──────── Dataset extract ────────
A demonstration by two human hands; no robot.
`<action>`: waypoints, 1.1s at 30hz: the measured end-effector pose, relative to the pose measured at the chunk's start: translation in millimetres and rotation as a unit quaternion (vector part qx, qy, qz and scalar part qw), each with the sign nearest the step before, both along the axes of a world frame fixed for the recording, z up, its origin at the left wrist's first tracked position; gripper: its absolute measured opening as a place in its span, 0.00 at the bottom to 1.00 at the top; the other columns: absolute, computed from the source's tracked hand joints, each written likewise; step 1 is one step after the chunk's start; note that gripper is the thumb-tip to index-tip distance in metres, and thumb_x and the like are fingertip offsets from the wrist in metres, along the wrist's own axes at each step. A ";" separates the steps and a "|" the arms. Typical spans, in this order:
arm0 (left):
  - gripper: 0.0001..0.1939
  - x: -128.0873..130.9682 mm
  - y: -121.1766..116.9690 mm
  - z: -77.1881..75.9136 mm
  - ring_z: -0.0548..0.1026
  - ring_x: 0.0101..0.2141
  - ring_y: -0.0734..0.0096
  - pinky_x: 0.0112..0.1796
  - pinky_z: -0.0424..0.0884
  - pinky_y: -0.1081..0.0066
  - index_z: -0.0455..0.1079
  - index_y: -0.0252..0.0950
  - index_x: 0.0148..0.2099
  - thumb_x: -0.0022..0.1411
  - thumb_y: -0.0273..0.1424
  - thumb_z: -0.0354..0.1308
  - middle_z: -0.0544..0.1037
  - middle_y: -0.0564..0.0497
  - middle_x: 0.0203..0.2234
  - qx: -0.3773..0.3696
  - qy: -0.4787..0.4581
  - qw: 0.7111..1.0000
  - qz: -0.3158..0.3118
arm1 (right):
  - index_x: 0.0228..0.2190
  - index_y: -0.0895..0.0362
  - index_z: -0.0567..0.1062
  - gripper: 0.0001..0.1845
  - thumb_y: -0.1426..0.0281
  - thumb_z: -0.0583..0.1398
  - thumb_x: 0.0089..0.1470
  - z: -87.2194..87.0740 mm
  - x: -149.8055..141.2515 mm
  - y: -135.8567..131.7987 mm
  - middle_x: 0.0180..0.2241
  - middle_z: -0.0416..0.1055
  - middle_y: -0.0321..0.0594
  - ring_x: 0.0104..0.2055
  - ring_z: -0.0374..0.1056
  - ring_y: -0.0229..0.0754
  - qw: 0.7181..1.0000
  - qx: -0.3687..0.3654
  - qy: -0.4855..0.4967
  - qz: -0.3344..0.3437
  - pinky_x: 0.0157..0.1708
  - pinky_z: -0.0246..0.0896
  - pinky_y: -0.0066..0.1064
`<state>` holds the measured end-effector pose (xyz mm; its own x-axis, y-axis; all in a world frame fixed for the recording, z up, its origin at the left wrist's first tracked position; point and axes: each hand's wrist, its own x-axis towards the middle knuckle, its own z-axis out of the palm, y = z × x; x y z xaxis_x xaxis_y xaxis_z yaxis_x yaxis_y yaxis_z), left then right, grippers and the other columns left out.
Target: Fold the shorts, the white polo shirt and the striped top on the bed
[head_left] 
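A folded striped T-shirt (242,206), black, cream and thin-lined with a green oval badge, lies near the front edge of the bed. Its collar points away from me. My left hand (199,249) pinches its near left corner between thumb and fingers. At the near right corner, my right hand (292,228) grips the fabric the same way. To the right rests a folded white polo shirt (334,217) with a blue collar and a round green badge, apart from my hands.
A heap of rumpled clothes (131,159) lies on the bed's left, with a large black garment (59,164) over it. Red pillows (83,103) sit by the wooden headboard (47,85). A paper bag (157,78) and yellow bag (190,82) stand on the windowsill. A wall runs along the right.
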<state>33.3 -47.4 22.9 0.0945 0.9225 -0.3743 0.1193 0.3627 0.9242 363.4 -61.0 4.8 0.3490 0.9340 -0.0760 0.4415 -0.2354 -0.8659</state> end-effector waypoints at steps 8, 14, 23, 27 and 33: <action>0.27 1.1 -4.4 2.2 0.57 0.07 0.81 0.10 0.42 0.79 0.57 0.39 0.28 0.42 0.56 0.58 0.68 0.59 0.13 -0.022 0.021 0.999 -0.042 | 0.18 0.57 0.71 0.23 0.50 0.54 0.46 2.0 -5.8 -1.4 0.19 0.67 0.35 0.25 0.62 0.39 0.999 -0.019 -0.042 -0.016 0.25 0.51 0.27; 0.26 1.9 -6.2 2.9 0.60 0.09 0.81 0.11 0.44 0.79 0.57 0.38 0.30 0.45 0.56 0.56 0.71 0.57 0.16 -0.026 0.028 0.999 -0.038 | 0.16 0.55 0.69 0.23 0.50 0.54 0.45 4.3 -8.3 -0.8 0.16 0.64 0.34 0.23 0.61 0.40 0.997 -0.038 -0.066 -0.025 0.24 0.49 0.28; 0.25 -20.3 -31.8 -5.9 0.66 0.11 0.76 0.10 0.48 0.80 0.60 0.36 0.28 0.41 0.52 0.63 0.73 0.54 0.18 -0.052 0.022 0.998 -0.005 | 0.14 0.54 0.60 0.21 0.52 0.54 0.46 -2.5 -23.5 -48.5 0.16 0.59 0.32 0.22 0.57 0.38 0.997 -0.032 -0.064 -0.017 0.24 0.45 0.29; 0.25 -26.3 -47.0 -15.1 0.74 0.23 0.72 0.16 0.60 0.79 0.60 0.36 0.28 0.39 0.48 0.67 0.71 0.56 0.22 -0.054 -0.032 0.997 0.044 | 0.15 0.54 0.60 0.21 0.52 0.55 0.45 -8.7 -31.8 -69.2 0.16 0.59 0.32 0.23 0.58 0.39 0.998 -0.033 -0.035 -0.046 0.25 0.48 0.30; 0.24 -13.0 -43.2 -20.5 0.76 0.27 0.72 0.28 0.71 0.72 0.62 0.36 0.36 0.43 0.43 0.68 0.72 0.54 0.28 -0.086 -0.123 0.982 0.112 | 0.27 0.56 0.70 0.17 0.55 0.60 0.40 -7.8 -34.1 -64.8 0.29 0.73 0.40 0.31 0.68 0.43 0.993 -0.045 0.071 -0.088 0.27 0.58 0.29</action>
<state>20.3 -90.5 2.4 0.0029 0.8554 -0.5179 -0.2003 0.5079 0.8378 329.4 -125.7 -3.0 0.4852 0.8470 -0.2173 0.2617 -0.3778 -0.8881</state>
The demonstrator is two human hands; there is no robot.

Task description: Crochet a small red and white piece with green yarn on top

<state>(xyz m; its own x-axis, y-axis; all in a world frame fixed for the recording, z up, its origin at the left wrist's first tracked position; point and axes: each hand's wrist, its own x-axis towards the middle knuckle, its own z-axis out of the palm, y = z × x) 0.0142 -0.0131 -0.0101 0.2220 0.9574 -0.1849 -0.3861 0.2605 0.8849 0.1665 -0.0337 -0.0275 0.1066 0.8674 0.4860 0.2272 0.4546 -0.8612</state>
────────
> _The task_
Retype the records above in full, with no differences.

> _Result for this task_
A demonstration by two human hands; no robot.
`<action>`: waypoints, 1.1s at 30hz: the measured end-effector pose, relative to the pose measured at the chunk's start: translation in millimetres and rotation as a unit quaternion (vector part qx, qy, qz and scalar part qw), each with the sign nearest the step before, both along the axes of a world frame fixed for the recording, z up, its origin at the left wrist's first tracked position; gripper: its absolute measured opening as a place in its span, 0.00 at the bottom to 1.00 at the top; the other columns: absolute, computed from the source's tracked hand joints, each written likewise; step 1 is one step after the chunk's start; note that gripper is the thumb-tip to index-tip distance in metres, and thumb_x and the like are fingertip offsets from the wrist in metres, along the wrist's own axes at each step. A ";" separates the steps and a "|" the arms. Typical spans, in this order:
arm0 (left):
  - gripper: 0.0001..0.1939
  - x: -128.0873..130.9682 mm
  - y: -121.1766..116.9690 mm
  - z: -77.1881..75.9136 mm
  - ring_z: -0.0548..0.1026
  - ring_x: 0.0101..0.2141
  - ring_y: -0.0734..0.0096
  - pinky_x: 0.0112..0.1796
  - pinky_z: -0.0424..0.0884
  - pinky_y: -0.1081..0.0066
  - index_z: -0.0455..0.1079
  - index_y: -0.0252..0.0950
  - index_x: 0.0148..0.2099
  - thumb_x: -0.0022..0.1411
  - thumb_y: -0.0273..0.1424
  - thumb_z: -0.0354..0.1308
  - middle_z: -0.0544..0.1037
  - middle_y: -0.0564..0.0497
  - middle_x: 0.0203..0.2234
  - qx: -0.3773..0.3696
  - qy: -0.4787..0.4581
  - qw: 0.7111..1.0000
  - qz: -0.3158..0.3118
arm1 (right):
  - index_x: 0.0228..0.2190
  - index_y: -0.0895..0.0362
  - index_z: -0.0567..0.1062
  - gripper: 0.0001..0.1845
  - thumb_y: -0.1426..0.0281
  - thumb_z: -0.0583..0.1398
  - thumb_x: 0.0089..0.1470
  - z: -87.2194..87.0740 mm
  - x: -149.8055..141.2515 mm
  - y: -135.8567..131.7987 mm
  - middle_x: 0.0180..0.2241
  - middle_z: -0.0416..0.1055
  - middle_y: -0.0321..0.0594
  - ring_x: 0.0104..0.2055
  - ring_z: -0.0374..0.1056
  - ring_y: -0.0229..0.0754
  - qw: 0.7181..1.0000
  - qx: -0.3687..0.3654
  - qy: -0.4855..0.4967
  - qz: -0.3344..0.3437
  - pinky_x: 0.0157..0.1708
  - pinky_z: -0.0246..0.0896
  - pinky_y: -0.0066..0.1064
`<state>` holds the measured end-effector pose (xyz mm; its own x-axis, y-axis; all in a world frame fixed for the recording, z up, its origin at the left wrist's first tracked position; point and axes: each hand's wrist, its own x-axis towards the middle knuckle, its own z-axis out of the palm, y = z × x; x y z xaxis_x xaxis_y xaxis_z yaxis_x yaxis_y yaxis_z), left then right, grippers and the other columns left out.
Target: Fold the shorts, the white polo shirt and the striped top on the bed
[head_left] 
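A folded striped T-shirt (242,206), black, cream and thin-lined with a green oval badge, lies near the front edge of the bed. Its collar points away from me. My left hand (199,249) pinches its near left corner between thumb and fingers. At the near right corner, my right hand (292,228) grips the fabric the same way. To the right rests a folded white polo shirt (334,217) with a blue collar and a round green badge, apart from my hands.
A heap of rumpled clothes (131,159) lies on the bed's left, with a large black garment (59,164) over it. Red pillows (83,103) sit by the wooden headboard (47,85). A paper bag (157,78) and yellow bag (190,82) stand on the windowsill. A wall runs along the right.
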<state>33.3 -47.4 22.9 0.0945 0.9225 -0.3743 0.1193 0.3627 0.9242 363.4 -61.0 4.8 0.3490 0.9340 -0.0760 0.4415 -0.2354 -0.8659</state> end-effector waypoints at steps 8, 14, 23, 27 and 33: <action>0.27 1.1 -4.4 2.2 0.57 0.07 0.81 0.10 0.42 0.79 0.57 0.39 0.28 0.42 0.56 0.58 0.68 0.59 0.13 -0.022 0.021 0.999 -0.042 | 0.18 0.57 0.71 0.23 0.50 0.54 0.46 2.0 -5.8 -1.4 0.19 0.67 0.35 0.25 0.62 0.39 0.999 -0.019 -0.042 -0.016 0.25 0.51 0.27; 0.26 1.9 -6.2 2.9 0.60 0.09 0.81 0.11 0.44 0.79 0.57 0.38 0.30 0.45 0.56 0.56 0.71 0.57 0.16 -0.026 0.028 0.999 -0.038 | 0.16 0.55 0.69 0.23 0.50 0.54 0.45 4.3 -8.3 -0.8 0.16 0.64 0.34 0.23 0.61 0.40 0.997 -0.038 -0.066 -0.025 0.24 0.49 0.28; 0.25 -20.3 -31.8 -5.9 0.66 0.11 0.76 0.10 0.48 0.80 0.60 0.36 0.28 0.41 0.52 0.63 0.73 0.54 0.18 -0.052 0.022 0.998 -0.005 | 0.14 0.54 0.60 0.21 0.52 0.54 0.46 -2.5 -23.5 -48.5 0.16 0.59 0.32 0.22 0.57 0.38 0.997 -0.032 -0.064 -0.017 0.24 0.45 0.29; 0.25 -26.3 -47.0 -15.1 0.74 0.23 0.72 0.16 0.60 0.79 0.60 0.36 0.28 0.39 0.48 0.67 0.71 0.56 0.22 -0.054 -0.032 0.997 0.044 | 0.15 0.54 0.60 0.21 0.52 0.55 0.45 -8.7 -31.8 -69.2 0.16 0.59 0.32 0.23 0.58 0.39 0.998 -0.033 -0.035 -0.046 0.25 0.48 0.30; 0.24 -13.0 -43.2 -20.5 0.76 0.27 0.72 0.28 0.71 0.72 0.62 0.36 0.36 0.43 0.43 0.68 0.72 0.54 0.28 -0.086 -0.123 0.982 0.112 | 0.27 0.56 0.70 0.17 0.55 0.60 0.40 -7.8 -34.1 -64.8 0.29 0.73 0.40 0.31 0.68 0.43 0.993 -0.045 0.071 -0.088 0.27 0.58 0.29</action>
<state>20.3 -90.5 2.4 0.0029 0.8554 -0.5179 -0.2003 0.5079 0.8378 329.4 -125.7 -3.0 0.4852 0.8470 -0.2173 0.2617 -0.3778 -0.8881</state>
The demonstrator is two human hands; there is no robot.

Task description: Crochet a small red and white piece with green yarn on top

<state>(xyz m; its own x-axis, y-axis; all in a world frame fixed for the recording, z up, its origin at the left wrist's first tracked position; point and axes: each hand's wrist, its own x-axis towards the middle knuckle, its own z-axis out of the palm, y = z × x) 0.0142 -0.0131 -0.0101 0.2220 0.9574 -0.1849 -0.3861 0.2605 0.8849 0.1665 -0.0337 -0.0275 0.1066 0.8674 0.4860 0.2272 0.4546 -0.8612</state>

The exercise has been carried out in full.